**Aim of the exercise**. Where does the word "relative" show up in the data? Please find each such line and copy it.

Entries taken from a collection:
================

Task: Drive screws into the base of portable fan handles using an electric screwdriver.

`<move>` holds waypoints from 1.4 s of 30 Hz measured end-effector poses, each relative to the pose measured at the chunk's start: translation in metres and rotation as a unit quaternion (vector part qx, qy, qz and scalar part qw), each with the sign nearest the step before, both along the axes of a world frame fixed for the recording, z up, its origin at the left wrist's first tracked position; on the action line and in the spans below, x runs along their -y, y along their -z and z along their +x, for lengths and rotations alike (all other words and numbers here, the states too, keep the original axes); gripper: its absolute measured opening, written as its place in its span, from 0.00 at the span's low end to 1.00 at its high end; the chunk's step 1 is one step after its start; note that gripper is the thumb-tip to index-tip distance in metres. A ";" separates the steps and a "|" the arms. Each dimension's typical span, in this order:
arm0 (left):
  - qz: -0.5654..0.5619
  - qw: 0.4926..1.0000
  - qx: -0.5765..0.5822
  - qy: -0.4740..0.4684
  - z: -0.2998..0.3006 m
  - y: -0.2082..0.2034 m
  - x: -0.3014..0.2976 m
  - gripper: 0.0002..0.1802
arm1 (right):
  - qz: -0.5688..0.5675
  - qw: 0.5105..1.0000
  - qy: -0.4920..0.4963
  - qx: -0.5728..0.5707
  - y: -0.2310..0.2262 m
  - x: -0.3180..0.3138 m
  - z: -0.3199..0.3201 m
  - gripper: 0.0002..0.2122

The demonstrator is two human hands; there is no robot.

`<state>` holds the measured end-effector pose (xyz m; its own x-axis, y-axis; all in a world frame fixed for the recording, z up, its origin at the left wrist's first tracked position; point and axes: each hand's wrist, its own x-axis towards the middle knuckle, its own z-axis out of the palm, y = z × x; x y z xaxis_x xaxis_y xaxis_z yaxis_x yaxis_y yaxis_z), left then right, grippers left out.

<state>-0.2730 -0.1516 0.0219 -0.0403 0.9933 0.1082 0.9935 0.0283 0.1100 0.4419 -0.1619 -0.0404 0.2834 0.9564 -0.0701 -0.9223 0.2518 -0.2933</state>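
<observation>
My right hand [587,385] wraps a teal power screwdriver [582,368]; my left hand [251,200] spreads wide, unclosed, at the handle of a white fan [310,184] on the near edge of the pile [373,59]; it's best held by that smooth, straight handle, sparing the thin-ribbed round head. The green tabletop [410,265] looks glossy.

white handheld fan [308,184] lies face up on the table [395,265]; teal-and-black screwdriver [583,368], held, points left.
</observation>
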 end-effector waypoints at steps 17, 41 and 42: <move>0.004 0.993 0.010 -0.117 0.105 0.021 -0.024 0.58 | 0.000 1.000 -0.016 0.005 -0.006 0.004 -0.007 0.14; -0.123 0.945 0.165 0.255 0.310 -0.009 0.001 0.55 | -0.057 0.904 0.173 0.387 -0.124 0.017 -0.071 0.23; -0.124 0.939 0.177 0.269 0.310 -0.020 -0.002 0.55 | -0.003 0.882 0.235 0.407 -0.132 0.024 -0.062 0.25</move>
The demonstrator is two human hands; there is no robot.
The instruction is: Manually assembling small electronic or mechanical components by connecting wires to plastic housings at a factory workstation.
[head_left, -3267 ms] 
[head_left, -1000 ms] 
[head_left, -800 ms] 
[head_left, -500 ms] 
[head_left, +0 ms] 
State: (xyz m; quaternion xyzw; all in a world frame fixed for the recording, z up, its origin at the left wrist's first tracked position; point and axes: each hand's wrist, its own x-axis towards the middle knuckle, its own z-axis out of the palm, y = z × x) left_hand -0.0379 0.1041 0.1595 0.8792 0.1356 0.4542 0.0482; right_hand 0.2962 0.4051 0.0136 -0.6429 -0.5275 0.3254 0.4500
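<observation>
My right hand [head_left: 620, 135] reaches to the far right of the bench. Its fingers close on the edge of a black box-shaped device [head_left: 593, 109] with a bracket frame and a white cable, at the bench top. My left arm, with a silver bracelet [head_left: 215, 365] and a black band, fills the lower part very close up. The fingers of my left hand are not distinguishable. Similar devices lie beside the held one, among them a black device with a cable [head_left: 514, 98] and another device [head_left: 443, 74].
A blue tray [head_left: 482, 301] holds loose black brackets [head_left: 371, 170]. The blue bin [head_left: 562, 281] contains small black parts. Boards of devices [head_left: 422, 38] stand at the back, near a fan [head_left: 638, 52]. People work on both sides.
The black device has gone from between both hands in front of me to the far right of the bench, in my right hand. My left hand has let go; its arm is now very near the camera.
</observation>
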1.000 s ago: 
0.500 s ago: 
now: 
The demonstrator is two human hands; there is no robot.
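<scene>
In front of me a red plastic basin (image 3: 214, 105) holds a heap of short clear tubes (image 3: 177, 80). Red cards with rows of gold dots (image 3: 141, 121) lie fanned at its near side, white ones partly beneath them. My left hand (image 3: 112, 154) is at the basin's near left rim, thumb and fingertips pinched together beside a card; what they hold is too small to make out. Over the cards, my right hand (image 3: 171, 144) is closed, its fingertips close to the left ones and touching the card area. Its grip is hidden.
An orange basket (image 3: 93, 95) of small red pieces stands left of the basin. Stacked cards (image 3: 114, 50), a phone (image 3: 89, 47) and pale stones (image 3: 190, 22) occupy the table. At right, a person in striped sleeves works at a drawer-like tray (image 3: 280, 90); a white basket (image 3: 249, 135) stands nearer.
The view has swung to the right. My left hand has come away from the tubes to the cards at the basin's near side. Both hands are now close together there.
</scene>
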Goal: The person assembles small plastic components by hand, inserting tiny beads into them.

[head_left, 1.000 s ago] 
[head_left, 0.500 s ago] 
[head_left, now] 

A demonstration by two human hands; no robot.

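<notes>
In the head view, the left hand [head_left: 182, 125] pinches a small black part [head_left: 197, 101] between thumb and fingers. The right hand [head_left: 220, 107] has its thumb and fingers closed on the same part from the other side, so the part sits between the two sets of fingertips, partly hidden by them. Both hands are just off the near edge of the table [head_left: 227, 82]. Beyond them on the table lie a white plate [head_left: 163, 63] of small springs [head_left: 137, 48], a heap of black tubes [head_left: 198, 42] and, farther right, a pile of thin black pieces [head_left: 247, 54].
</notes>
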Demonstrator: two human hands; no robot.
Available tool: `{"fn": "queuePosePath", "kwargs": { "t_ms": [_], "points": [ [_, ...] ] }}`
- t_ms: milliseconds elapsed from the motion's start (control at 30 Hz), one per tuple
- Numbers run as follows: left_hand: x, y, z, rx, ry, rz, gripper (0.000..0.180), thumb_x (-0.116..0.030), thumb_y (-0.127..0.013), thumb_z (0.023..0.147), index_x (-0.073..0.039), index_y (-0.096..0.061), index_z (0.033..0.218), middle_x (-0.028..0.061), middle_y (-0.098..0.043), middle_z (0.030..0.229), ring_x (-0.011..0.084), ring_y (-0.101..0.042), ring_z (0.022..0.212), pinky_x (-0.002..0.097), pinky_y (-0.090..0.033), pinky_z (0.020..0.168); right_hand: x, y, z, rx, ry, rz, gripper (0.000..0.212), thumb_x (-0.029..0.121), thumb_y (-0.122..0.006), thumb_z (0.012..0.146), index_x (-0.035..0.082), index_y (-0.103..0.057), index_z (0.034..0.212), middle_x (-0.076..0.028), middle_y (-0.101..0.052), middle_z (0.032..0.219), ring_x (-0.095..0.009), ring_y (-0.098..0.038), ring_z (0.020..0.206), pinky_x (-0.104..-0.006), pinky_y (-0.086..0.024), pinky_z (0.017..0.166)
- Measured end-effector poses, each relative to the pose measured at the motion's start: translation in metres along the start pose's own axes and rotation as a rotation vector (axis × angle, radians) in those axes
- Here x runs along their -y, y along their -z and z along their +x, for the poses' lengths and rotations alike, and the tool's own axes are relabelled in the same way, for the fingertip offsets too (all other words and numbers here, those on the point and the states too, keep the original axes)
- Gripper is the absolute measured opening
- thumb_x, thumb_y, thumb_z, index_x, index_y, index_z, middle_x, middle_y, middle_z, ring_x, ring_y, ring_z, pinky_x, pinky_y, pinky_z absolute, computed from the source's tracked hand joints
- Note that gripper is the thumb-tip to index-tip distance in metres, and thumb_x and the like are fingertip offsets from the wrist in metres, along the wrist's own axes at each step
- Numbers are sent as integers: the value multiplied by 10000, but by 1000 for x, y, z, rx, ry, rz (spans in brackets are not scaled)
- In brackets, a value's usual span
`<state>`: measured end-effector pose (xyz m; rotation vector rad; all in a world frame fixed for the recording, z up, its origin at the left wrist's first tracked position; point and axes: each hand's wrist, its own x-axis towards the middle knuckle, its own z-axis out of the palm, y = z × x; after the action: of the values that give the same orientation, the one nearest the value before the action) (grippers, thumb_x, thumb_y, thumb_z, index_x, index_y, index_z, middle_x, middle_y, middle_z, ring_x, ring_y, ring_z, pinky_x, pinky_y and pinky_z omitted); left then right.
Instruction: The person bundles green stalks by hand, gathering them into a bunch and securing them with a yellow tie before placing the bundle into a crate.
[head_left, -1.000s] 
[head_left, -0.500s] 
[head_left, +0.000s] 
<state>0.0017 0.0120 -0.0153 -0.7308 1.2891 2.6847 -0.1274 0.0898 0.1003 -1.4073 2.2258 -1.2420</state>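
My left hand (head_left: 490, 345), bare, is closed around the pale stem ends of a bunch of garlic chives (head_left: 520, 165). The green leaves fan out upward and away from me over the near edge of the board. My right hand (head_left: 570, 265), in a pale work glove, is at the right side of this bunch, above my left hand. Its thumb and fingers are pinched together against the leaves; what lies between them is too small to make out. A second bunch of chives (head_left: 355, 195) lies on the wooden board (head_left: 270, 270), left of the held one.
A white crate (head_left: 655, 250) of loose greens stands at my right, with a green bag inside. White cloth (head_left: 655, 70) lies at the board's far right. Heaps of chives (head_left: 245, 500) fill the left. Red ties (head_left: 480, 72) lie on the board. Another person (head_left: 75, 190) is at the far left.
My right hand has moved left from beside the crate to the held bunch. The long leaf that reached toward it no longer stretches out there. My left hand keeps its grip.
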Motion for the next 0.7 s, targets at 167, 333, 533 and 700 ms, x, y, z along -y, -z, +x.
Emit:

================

**Written response**.
`<move>` holds waypoints from 1.4 s of 30 Hz measured end-effector poses, each relative to the pose measured at the chunk's start: translation in metres and rotation as a unit quaternion (vector part qx, qy, qz and scalar part qw), each with the sign nearest the step before, both along the axes of a world frame fixed for the recording, z up, its origin at the left wrist's first tracked position; on the action line and in the spans below, x runs along their -y, y along their -z and z along their +x, for lengths and rotations alike (all other words and numbers here, the states too, keep the original axes); gripper: its absolute measured opening, written as its place in its span, from 0.00 at the span's low end to 1.00 at its high end; the chunk's step 1 is one step after its start; note that gripper is the thumb-tip to index-tip distance in metres. A ";" separates the steps and a "|" the arms. Each dimension's typical span, in this order:
- Measured end-effector poses, each relative to the pose measured at the motion's start: translation in metres along the start pose's own axes and rotation as a rotation vector (axis × angle, radians) in those axes

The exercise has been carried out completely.